→ Aim of the task: When you reach the line with "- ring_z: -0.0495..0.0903" in the records below, begin transcribing exactly and continue up to and including the line with "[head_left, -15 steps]", leaving out every picture.

---------- Records to use

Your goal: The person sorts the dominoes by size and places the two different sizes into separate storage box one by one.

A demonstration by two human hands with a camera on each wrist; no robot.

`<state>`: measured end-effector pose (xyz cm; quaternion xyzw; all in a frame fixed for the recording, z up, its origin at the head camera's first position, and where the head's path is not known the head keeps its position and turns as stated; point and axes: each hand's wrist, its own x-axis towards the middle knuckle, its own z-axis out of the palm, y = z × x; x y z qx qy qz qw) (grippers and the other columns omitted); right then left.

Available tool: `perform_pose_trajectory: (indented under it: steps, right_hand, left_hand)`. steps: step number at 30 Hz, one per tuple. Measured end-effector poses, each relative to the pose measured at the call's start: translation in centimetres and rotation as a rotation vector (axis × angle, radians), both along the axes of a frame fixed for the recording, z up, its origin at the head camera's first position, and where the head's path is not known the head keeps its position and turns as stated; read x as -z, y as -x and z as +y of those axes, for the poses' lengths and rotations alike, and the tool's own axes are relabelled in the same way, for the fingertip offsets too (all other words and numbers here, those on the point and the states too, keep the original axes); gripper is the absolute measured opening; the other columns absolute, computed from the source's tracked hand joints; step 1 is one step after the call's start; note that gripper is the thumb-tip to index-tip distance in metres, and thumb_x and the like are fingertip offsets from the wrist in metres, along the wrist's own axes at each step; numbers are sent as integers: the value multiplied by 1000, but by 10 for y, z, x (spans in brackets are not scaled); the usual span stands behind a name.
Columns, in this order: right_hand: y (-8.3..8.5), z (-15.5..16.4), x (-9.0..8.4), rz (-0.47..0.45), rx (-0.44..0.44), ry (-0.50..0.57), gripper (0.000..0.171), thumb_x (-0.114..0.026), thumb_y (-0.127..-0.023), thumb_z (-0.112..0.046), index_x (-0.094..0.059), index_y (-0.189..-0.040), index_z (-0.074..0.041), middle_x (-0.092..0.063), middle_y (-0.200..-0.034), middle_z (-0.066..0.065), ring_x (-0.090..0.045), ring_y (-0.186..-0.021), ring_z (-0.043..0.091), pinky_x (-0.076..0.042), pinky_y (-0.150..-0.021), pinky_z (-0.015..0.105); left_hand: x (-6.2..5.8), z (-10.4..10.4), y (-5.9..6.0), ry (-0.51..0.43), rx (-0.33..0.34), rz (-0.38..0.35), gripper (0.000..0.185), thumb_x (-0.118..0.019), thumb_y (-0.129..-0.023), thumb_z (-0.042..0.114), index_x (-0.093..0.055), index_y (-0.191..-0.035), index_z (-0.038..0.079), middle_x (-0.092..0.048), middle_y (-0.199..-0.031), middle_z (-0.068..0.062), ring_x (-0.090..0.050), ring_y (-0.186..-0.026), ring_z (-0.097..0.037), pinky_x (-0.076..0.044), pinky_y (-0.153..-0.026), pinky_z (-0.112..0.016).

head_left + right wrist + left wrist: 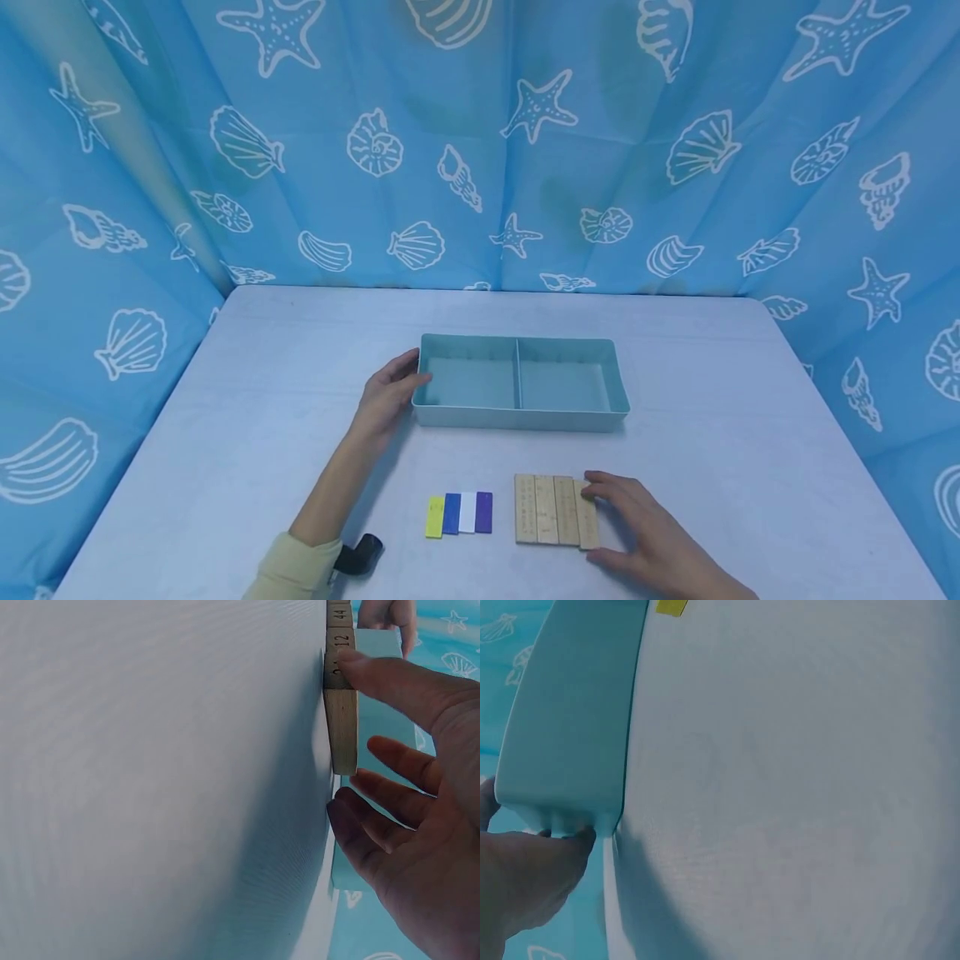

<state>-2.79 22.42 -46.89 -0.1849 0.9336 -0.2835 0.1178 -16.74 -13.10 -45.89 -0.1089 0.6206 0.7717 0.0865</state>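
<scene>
A pale blue-green two-compartment tray [521,419] stands on the table; both compartments show bare floors. My left hand [386,398] holds its left end, thumb over the rim and fingers along the outer wall. In the left wrist view, fingertips press the tray's end wall [562,757]. My right hand [648,533] pinches the rightmost wooden block [587,521] of a side-by-side row, thumb at its near end and fingertips toward its far end. That block sits slightly nearer me than its neighbours [545,510]. Printed numbers [341,613] show on the blocks' ends in the right wrist view.
Left of the wooden row lies a short row of coloured strips: yellow [434,517], blue [451,513], white [467,512] and purple [483,512]. A white cloth covers the table [300,333]. Blue shell-patterned curtains [465,108] surround its back and sides.
</scene>
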Motion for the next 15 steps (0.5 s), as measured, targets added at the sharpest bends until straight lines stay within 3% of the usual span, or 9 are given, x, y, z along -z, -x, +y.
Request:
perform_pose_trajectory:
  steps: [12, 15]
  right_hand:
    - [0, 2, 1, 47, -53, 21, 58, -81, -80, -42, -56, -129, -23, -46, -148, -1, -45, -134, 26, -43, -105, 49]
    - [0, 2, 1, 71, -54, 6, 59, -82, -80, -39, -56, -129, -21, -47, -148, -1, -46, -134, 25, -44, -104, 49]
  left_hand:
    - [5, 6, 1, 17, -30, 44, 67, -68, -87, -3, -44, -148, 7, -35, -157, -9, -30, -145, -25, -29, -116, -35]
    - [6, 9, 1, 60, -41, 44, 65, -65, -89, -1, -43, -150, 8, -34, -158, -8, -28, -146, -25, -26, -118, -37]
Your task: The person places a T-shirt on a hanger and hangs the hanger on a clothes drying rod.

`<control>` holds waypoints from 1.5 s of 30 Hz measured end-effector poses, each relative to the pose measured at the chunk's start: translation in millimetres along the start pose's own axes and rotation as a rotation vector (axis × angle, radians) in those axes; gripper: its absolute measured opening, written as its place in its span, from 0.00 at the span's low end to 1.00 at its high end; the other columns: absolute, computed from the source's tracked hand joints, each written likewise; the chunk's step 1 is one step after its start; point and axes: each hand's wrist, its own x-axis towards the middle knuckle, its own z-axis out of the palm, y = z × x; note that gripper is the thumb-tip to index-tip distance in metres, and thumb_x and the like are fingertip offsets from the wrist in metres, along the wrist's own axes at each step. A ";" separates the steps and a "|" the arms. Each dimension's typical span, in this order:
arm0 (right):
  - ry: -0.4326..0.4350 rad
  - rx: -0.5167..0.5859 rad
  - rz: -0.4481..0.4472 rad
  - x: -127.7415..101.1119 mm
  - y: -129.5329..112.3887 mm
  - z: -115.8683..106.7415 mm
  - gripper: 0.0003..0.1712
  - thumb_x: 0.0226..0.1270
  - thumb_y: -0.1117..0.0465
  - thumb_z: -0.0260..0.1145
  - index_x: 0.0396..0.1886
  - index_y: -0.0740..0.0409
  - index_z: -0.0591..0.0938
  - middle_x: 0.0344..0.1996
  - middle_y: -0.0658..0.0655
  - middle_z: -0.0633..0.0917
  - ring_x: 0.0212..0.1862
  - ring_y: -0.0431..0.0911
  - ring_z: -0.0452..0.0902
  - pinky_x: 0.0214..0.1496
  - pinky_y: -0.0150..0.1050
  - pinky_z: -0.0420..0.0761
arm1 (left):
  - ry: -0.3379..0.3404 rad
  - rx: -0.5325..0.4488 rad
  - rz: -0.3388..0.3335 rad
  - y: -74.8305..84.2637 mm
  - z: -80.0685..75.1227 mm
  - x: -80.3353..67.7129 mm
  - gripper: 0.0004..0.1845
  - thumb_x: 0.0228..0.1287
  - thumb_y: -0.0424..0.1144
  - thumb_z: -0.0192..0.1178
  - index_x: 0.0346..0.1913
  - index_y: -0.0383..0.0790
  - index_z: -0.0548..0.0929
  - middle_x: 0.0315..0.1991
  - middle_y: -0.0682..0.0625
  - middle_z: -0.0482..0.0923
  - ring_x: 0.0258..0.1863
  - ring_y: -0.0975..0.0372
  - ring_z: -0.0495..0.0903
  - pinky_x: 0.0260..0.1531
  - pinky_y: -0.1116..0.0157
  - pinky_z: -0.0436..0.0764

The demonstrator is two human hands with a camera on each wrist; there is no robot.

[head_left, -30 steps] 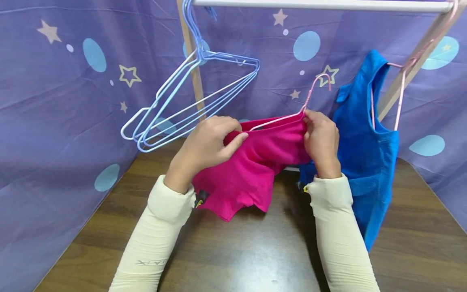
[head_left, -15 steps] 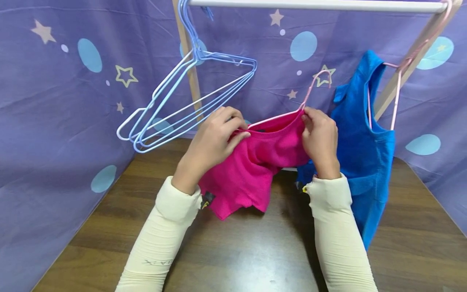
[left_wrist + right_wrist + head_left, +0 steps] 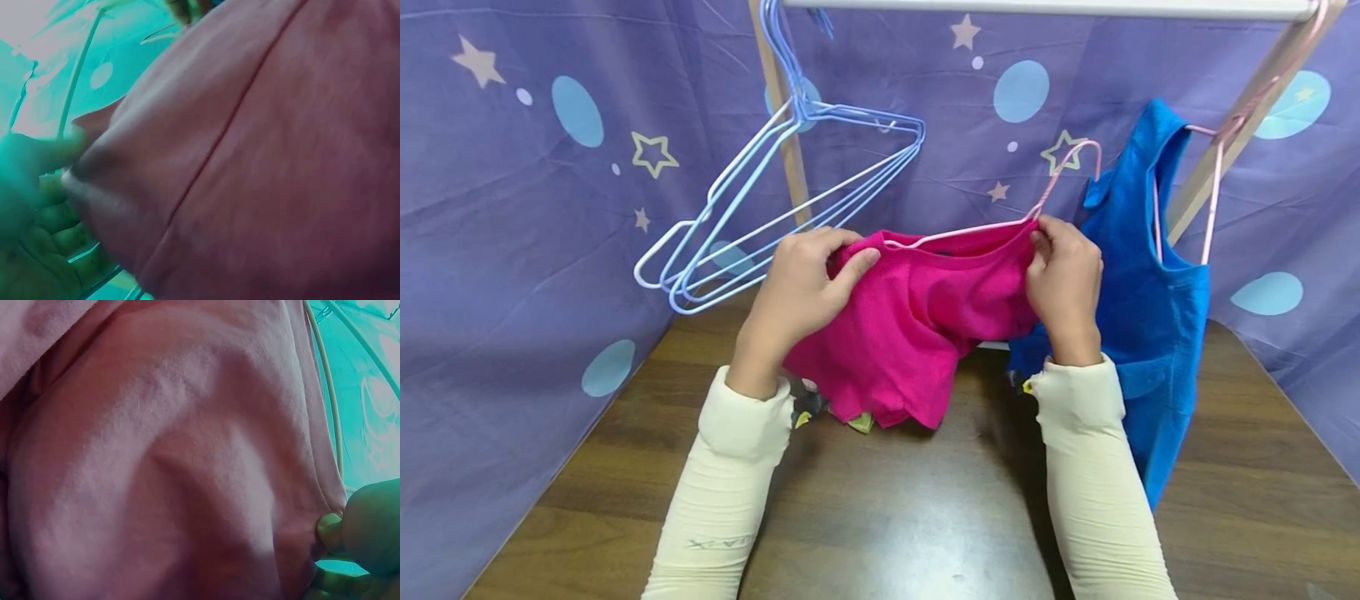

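Since half a second ago, the left hand [image 3: 797,287] has slid outward along the collar of the pink top [image 3: 917,325], stretching the fabric wider over the pink hanger [image 3: 1060,171], whose hook now leans more to the right. Both hands are raised above the table [image 3: 910,508], forearms in cream sleeves [image 3: 722,492] angled up and inward. The left hand pinches the top's left shoulder between thumb and curled fingers; the right hand [image 3: 1063,283] pinches the right side of the collar just beside the base of the hanger's hook. The top hangs bunched between them, its hem low over the dark wooden table.

Behind, a white rail [image 3: 1045,8] crosses the upper edge, resting on slanted wooden posts. A cluster of light blue wire hangers [image 3: 775,217] dangles from it at left, tilted. At right, a blue sleeveless garment [image 3: 1157,292] hangs on another pink hanger, just beside the right hand. A purple cloth backdrop [image 3: 535,233] printed with stars and pale blue dots encloses the scene.

Both wrist views carry a heavy green cast and are filled with pink fabric at close range; only fingertips [image 3: 44,219] show at the left wrist view's edge, and a thin hanger wire [image 3: 331,419] runs beside the fabric in the right wrist view. The hanger's lower bar is hidden inside the top. Small scraps of colour under the hem cannot be identified.
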 end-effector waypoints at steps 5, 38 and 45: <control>0.013 -0.011 0.017 0.4 1.1 -1.3 0.12 0.76 0.66 0.60 0.49 0.66 0.87 0.44 0.67 0.88 0.49 0.63 0.84 0.51 0.60 0.79 | 0.111 0.008 0.030 -3.2 -7.8 -1.1 0.09 0.62 0.35 0.73 0.38 0.31 0.90 0.31 0.43 0.87 0.25 0.56 0.79 0.30 0.60 0.76; 0.084 -0.072 0.034 -3.3 -19.7 -4.3 0.13 0.77 0.60 0.60 0.48 0.61 0.88 0.44 0.65 0.88 0.48 0.64 0.83 0.45 0.64 0.79 | 0.462 0.234 0.265 8.4 18.0 0.0 0.08 0.70 0.31 0.65 0.34 0.29 0.85 0.31 0.40 0.79 0.31 0.47 0.76 0.34 0.54 0.79; 0.092 -0.045 0.033 -0.3 -14.6 -9.1 0.14 0.77 0.59 0.61 0.50 0.62 0.88 0.46 0.64 0.89 0.49 0.63 0.84 0.47 0.63 0.80 | 0.419 0.130 0.187 4.3 -0.8 0.7 0.11 0.70 0.36 0.66 0.43 0.28 0.89 0.36 0.37 0.84 0.36 0.44 0.79 0.42 0.53 0.79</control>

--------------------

→ Written answer:
  - ring_z: -0.0495..0.0903
  - pinky_x: 0.0260..0.1531
  - pinky_y: -0.1116..0.0157
  - pinky_z: -0.0436..0.0764

The demonstrator is two human hands with a camera on each wrist; there is no robot.

[head_left, -30 steps] 
[head_left, -15 steps] 

The answer contains nothing further.